Artificial Intelligence In computer science, artificial intelligence (AI), sometimes called machine intelligence, is intelligence demonstrated by machines, in contrast to the natural intelligence displayed by humans and animals. Source
Machine Learning Machine learning (ML) is the scientific study of algorithms and statistical models that computer systems use to perform a specific task without using explicit instructions, relying on patterns and inference instead. Source
Now does this mean that AI doesnt involve statistics? I am sure most of you guys who have looked at "AI" tutorials or articles would have come across the word statistics. So are these defintions wrong or do they mean something more.
Lets look at some more
Data Science Data science is an inter-disciplinary field that uses scientific methods, processes, algorithms and systems to extract knowledge and insights from many structural and unstructured data.[1][2] Data science is related to data mining and big data. Source
Now there are some new words popping here like inter disciplinary, using structured and unstructed data, etc. Now I can easily visualise AI and ML also being interdisciplinary, involves deriving some insights from data, etc. Now these definitions don't exactly highlight the key differences between these words.

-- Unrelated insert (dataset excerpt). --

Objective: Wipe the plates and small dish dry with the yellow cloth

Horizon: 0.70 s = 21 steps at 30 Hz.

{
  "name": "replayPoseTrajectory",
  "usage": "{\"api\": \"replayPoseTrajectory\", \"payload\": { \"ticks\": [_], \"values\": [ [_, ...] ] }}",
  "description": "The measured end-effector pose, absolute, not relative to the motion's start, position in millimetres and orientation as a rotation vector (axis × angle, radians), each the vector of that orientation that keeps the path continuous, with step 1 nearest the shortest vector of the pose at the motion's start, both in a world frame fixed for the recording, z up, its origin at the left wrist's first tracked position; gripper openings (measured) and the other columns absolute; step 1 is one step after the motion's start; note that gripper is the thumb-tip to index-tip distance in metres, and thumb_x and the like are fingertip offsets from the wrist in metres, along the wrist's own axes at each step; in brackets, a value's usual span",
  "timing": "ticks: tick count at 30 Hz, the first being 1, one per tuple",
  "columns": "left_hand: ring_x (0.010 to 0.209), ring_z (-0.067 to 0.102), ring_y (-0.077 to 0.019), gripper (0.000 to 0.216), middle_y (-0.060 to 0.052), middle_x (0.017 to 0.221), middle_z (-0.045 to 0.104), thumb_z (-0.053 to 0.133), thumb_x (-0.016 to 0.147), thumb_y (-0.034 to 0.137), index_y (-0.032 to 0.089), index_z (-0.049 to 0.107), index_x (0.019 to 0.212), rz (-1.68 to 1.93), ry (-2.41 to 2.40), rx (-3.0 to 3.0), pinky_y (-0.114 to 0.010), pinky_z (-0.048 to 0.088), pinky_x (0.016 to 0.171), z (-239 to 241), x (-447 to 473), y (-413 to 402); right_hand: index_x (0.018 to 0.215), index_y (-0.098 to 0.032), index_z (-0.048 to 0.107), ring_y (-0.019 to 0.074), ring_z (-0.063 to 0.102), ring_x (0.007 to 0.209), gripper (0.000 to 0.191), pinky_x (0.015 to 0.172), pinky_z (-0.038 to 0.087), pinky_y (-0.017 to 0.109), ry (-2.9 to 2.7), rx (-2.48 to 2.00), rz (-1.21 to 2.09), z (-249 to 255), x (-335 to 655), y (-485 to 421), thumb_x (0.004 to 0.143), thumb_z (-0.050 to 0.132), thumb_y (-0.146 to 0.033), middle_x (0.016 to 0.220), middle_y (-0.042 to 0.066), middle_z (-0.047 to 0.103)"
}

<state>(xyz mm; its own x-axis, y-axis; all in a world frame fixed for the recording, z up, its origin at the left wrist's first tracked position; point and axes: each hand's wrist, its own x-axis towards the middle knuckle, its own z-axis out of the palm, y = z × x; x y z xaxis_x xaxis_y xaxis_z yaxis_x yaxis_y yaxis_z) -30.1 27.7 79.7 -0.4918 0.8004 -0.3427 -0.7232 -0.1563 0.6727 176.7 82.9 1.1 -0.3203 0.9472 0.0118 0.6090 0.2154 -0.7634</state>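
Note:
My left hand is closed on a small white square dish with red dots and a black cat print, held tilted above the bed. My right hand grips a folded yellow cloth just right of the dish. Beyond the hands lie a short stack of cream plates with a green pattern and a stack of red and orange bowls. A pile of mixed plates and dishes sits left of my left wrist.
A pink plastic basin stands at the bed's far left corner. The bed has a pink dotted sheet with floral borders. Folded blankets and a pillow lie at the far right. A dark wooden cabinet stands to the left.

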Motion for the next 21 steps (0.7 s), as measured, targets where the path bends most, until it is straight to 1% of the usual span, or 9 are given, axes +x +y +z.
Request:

If you still aren't confused, Let me ask you a simple question - Is automatic recogntion of Digits AI or ML or Data Science or Pattern recogntion or Computer Vision or Deep Learning and Why?
Lets start by understanding some abilites that humans have. Some of them are see, hear and listen, read and write, make decisions. Now what do these translate to for machines? Computer Vision, Natural Language Processing, Planning and decision making. Now these are some of the abilities we would expect from an Aritificial Intelligence System.
Now these abilities help me perform some tasks. Like in case of coputer vision it can be used for detecting objects, classifying them etc. Some NLP tasks include converting voice to text or text to voice etc. Now all these come under this group called tasks.
Now what are the different methods to solve these tasks. The most primitive one is expert systems. An expert system is basically a rule based model, where we explicitely define some rules for the model to perform these tasks. Now defining all these tasks is very hard. Thats when Machine Learning comes into play where we give the machine some labelled data and hence allow the model to learn some correlation between the inputs and outputs. Since the last few years the hype has been revolving around a subset of machine learning algorithms called Deep learning. Further on there are methods like Reinforcement Learning, which utilise Deep Learning technicques to make an agent which can perform decision making. Now these are the different methods to solve these tasks.
So what is AI? AI encompasses all of them. If someone says he/she is utilising an AI driven system then it means they are using any one of these methods to solve a specific task.
Now lets say we have a task to classify animals. In an explicitely programmed system, we give the model certain rules like lets say a giraffe has a long neck, etc to classify animals. So what happens in a learning based system, the machine is given data like for this example images (collection of pixels) and their corresponding labels. Now we tell the machine to identify a hypothetical function F which maps these images to the corresponding labels. Like for example lets say F was a linear function y = mx + c, then the task of the Machine Learning model is to identify the best set of parameters m and c to map the input to the corresponding output.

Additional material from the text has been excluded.